Undefined references when linking to C library

Jonathan M Davis jmdavisProg at gmx.com
Thu Dec 23 13:02:51 PST 2010


On Thursday 23 December 2010 11:38:28 Peter Federighi wrote:
> Jonathan M Davis wrote:
> > Did you wrap the C declarations in an extern(C) block? Without that, it's
> > going to think that your variables are D variables not C variables. The
> > same goes for any functions - _especially_ for the functions. In fact, a
> > large portion of - in not all of - your gpm.d file should likely be in
> > extern(C).
> 
> I tried "extern (C)" for the whole module and individually.  I get the
> following error:
> /usr/lib64/gcc/x86_64-suse-linux/4.5/../../../../x86_64-suse-linux/bin/ld:
> _gpm_arg: TLS reference in gev.o mismatches non-TLS definition in
> /usr/lib64/gcc/x86_64-suse-linux/4.5/../../../../lib/libgpm.so section
> .data /usr/lib64/gcc/x86_64-suse-linux/4.5/../../../../lib/libgpm.so:
> could not read symbols: Bad value
> collect2: ld returned 1 exit status
> --- errorlevel 1
> 
> Is this a 32/64 bit issue?  I have both versions of libgpm installed. 
> Those file paths are obtuse, but they do point to the 32 bit libraries. 
> I've successfully compiled other programs that use C libraries such as SDL
> and OpenGL (both via the Derelict2 modules).
> 
> I also tried htod and compared the output with what I wrote.  The
> differences are inconsequential.

Yeah. It looks like the compiler is finding the 64-bit versions rather than the 
32-bit versions. How to fix that will likely depend on the libraries in question 
and on how your system is set up. Obviously, a 32-bit chroot environment would 
fix the problem, but that's also obviously not a pleasant, or even necessarily 
simple, solution.

I'm not really all that well-versed in dealing with linking issues like this, 
but I'd say that either the compiler is just not finding the 32-bit versions, 
because of a messed up or missing path, or you need to be linking separately 
because you're on a 64-bit system (which I don't _think_ is the case, but it 
might be). Regardless, you can try compiling all of the code with -c and then 
linking it with gcc directly (probably with -m32).
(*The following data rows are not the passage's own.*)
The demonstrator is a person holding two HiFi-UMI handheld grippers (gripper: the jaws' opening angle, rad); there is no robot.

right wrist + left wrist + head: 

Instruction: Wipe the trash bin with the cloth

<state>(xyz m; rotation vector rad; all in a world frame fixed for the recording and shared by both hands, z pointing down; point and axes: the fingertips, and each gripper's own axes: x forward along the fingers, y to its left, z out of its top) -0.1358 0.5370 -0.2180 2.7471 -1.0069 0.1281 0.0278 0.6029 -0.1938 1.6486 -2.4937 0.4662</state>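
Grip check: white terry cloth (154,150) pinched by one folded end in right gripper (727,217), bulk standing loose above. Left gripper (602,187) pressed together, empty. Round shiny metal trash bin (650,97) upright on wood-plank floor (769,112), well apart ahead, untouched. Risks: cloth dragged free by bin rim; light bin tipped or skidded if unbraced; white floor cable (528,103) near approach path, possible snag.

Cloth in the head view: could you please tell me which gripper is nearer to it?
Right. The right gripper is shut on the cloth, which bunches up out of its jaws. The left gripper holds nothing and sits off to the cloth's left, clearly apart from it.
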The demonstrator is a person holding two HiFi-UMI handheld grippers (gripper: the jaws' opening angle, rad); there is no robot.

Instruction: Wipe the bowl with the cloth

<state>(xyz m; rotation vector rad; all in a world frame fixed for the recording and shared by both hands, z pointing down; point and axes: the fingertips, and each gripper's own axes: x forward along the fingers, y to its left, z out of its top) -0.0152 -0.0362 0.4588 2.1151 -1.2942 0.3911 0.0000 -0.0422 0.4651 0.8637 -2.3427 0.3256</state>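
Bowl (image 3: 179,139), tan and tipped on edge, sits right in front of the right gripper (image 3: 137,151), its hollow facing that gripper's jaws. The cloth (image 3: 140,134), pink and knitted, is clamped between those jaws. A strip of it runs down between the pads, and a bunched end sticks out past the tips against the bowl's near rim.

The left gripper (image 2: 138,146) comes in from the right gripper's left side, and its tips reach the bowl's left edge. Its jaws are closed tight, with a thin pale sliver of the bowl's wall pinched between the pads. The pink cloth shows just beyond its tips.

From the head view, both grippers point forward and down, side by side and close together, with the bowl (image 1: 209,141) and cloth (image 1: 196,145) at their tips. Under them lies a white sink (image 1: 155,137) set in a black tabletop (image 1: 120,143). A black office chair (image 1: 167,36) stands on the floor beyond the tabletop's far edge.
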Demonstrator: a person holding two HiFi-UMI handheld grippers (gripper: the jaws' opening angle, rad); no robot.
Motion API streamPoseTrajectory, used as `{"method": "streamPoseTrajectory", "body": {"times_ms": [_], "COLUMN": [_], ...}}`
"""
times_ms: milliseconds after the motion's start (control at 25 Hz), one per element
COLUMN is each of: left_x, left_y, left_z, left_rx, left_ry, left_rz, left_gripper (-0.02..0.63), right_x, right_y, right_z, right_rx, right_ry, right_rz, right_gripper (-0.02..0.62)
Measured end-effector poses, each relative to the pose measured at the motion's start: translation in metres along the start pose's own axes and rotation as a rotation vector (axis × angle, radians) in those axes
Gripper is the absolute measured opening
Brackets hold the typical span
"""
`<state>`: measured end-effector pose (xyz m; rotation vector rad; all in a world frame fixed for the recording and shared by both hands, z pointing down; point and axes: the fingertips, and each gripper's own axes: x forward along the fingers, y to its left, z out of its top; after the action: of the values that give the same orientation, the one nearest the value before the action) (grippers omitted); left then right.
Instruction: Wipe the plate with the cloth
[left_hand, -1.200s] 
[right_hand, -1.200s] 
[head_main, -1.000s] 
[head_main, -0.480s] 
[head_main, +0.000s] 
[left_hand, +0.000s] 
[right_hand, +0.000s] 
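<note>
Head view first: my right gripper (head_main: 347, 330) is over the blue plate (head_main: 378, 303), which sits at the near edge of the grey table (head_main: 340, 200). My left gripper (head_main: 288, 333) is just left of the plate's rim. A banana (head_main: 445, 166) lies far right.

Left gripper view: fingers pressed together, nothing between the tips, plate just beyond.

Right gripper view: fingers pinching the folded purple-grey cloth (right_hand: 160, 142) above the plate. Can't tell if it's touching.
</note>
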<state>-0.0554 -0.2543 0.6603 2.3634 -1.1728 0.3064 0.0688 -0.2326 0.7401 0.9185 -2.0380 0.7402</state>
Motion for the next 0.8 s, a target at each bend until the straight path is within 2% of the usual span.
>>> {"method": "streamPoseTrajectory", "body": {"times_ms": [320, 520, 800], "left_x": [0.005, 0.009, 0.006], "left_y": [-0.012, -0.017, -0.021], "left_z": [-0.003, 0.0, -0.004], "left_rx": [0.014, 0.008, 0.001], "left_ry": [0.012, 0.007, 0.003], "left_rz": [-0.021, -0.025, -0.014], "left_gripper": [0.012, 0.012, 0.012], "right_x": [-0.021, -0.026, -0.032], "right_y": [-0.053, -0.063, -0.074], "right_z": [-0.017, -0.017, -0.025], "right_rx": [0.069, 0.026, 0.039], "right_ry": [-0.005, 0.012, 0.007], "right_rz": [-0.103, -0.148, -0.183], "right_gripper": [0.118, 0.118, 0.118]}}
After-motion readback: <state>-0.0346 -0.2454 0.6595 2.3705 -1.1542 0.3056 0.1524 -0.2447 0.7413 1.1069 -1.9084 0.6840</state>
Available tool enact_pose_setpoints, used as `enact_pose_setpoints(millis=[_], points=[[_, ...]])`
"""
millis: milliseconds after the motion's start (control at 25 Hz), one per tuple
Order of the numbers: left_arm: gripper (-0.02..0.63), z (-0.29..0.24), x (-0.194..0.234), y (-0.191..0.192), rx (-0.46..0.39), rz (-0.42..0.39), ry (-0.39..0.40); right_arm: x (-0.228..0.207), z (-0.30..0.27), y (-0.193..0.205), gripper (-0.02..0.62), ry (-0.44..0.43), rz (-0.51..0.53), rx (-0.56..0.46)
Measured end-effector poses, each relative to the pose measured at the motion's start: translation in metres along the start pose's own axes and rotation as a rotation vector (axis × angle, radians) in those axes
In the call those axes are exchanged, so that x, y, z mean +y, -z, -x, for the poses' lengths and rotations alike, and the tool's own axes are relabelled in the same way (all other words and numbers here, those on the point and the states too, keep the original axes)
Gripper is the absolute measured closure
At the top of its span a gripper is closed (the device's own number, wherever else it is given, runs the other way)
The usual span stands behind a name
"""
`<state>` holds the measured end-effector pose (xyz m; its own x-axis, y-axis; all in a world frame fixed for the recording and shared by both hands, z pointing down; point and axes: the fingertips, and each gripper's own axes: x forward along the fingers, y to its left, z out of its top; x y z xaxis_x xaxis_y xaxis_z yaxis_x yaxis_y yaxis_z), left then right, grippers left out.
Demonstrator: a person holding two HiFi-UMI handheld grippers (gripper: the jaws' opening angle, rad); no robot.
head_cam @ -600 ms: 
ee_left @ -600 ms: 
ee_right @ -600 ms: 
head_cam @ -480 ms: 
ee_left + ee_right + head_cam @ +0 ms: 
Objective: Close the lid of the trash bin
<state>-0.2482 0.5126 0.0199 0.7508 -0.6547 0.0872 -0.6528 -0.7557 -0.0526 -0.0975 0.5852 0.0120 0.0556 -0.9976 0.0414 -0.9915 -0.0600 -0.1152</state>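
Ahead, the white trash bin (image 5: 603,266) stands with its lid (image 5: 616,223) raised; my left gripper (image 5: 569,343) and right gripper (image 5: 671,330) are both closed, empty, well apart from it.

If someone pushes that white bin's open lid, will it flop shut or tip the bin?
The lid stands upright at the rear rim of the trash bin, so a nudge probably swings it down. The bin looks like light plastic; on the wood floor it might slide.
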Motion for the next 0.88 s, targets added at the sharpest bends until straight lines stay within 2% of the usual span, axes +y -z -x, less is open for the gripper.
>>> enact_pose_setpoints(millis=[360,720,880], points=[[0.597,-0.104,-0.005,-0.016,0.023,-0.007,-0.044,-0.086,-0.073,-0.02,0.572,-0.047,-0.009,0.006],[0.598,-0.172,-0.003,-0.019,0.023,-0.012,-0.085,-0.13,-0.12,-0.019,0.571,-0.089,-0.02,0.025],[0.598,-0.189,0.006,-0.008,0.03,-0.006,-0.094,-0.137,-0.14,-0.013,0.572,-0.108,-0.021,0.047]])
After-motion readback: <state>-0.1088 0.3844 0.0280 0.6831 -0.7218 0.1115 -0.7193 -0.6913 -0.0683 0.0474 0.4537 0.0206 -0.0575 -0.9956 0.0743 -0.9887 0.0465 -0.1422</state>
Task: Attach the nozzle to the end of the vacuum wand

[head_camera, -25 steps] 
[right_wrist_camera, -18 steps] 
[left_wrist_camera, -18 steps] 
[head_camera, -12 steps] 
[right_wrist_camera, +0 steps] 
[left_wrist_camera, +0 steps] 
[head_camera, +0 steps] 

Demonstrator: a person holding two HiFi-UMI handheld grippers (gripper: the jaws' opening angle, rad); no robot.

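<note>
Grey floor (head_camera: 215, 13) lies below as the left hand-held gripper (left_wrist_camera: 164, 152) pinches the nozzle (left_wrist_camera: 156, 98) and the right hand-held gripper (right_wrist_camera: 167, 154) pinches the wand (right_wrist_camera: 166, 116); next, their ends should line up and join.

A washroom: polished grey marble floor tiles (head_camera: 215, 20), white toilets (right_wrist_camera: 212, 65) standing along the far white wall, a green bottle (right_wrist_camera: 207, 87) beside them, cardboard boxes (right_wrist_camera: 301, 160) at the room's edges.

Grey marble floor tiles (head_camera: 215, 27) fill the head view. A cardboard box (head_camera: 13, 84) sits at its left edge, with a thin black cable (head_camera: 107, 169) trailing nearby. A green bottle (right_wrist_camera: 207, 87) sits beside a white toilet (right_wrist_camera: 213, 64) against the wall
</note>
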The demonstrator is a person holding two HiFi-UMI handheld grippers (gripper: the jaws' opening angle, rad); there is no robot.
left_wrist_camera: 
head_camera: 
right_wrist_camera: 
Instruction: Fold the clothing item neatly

Unfortunately, while I do run a 64-bit environment, due to problems with Arch 
and multilib systems, I've generally had to run dmd in a chrooted environment, 
and you don't have to deal with the 32-bit vs 64-bit issues with that, so I 
don't have much experience with this sort of problem. Regardless, I'll be very 
glad when the 64-bit port of dmd is completed.